Requirement | Without the pictures, write out all the lines below exactly as they appear.

Source data |
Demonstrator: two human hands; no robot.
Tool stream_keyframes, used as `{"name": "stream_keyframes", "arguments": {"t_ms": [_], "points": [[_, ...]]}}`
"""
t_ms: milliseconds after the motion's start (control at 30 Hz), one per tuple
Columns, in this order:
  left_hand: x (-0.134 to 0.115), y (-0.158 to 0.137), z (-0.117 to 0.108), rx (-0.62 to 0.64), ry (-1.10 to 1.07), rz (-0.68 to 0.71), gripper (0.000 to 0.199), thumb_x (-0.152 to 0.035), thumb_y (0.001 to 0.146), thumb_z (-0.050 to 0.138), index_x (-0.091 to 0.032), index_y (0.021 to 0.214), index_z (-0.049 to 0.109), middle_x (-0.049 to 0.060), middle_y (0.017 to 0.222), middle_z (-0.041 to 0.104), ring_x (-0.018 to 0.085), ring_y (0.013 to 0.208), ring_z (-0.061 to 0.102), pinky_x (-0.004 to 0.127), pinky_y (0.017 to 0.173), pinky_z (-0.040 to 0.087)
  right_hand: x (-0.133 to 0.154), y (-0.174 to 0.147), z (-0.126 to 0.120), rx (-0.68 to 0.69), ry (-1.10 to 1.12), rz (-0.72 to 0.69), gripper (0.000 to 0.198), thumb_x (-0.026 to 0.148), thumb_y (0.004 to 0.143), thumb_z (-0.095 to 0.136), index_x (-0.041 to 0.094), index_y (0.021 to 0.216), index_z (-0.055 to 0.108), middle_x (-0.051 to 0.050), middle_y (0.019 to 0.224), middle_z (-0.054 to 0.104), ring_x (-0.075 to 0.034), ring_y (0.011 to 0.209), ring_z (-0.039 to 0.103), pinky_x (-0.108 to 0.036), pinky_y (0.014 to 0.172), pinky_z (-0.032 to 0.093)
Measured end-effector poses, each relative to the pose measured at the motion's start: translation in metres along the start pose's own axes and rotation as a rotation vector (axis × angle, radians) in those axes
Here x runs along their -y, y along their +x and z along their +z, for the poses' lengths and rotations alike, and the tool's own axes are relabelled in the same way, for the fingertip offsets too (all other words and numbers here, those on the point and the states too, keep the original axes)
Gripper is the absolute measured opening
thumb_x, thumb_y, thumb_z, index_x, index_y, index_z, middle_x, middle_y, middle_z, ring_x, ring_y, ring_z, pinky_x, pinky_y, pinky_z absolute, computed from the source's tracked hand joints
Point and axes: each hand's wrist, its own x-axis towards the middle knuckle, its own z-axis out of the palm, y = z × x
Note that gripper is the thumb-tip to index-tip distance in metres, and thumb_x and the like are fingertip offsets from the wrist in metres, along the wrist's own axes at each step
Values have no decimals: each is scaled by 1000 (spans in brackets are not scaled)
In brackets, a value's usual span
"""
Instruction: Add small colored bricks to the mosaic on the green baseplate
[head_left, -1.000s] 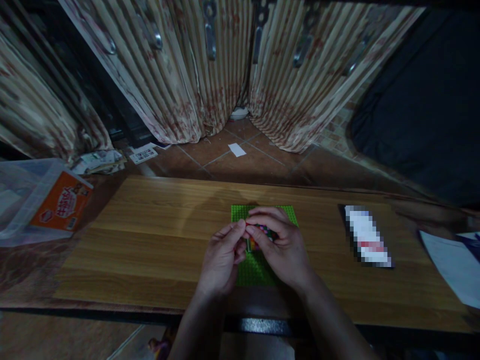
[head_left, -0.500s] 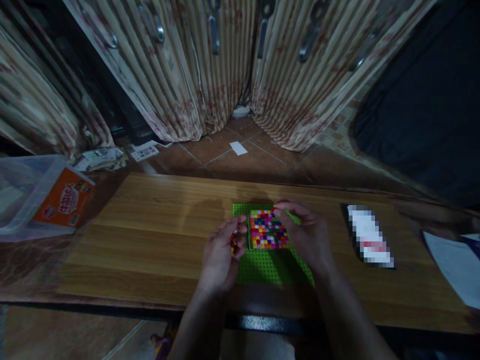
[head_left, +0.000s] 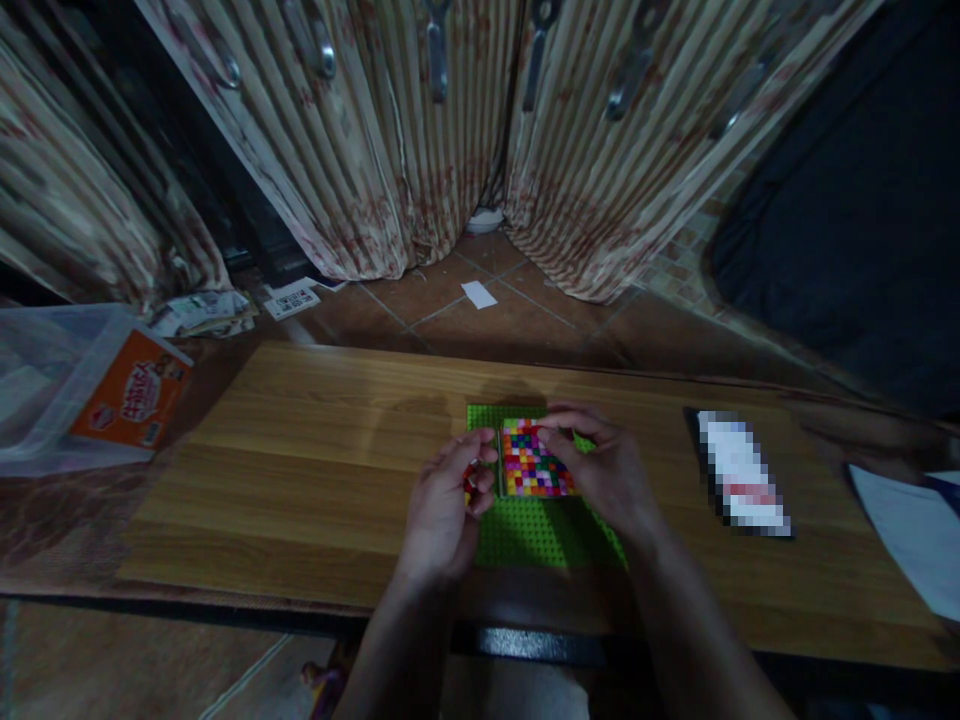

Problem solution |
Demonstrator: two human hands; no robot.
Tool stream_keyframes, used as `{"name": "stream_keyframes", "arguments": {"t_ms": [_], "points": [[_, ...]]}}`
"""
t_ms: milliseconds after the motion's start (control at 30 Hz), one per tuple
Columns, in this order:
  left_hand: x (-0.134 to 0.115), y (-0.158 to 0.137), z (-0.117 to 0.108), rx (-0.62 to 0.64), ry (-1.10 to 1.07), rz (-0.68 to 0.71), gripper (0.000 to 0.199), thumb_x (-0.152 to 0.035), thumb_y (0.001 to 0.146), thumb_z (-0.050 to 0.138), index_x (-0.091 to 0.032), index_y (0.021 to 0.214), index_z (-0.049 to 0.109), middle_x (-0.049 to 0.060), middle_y (0.017 to 0.222), middle_z (-0.041 to 0.104), ring_x (-0.018 to 0.085), ring_y (0.013 to 0.208), ring_z (-0.061 to 0.102), pinky_x (-0.004 to 0.127), pinky_y (0.017 to 0.173), pinky_z (-0.040 to 0.087)
  right_hand: x (-0.133 to 0.154), y (-0.174 to 0.147), z (-0.126 to 0.120), rx (-0.68 to 0.69), ry (-1.10 to 1.12), rz (-0.72 to 0.69), gripper (0.000 to 0.198), thumb_x (-0.026 to 0.148), thumb_y (0.004 to 0.143), thumb_z (-0.095 to 0.136), index_x (-0.041 to 0.094), index_y (0.021 to 0.216), index_z (-0.055 to 0.108), middle_x (-0.051 to 0.050), middle_y (0.019 to 0.224), middle_z (-0.054 to 0.104), ring_x (-0.075 to 0.034), ring_y (0.011 to 0.209), ring_z (-0.039 to 0.103), pinky_x (-0.108 to 0.036), pinky_y (0.014 to 0.172), pinky_z (-0.032 to 0.093)
Measured end-effector poses, each relative to the pose measured at the motion's start: translation in metres along the start pose's own axes and rotation as a rotation vector (axis × angle, radians) in those axes
Here x runs along their -y, y along their +x and z along their +z, for the poses' lengths and rotations alike, and the tool's own axes are relabelled in the same way, for the fingertip offsets too (all other words and numbers here, those on the point and the states too, keep the original axes)
Gripper is the absolute measured opening
thumb_x, thumb_y, thumb_z, index_x, index_y, index_z, middle_x, middle_y, middle_z, ring_x, ring_y, ring_z, pinky_x, pinky_y, pinky_z absolute, computed from the source's tracked hand joints
Point and axes: each hand's wrist, its own x-axis towards the middle knuckle, its own z-axis out of the palm, y = z × x
Note that gripper is the thumb-tip to index-tip distance in metres, and thumb_x and the like are fingertip offsets from the wrist in metres, along the wrist's own axes at each step
Values have no decimals: each is scaled by 1000 (spans in brackets are not scaled)
In brackets, a value's usual span
"""
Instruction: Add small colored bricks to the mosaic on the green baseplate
[head_left, -1.000s] 
[head_left, -0.500s] 
[head_left, +0.000s] 

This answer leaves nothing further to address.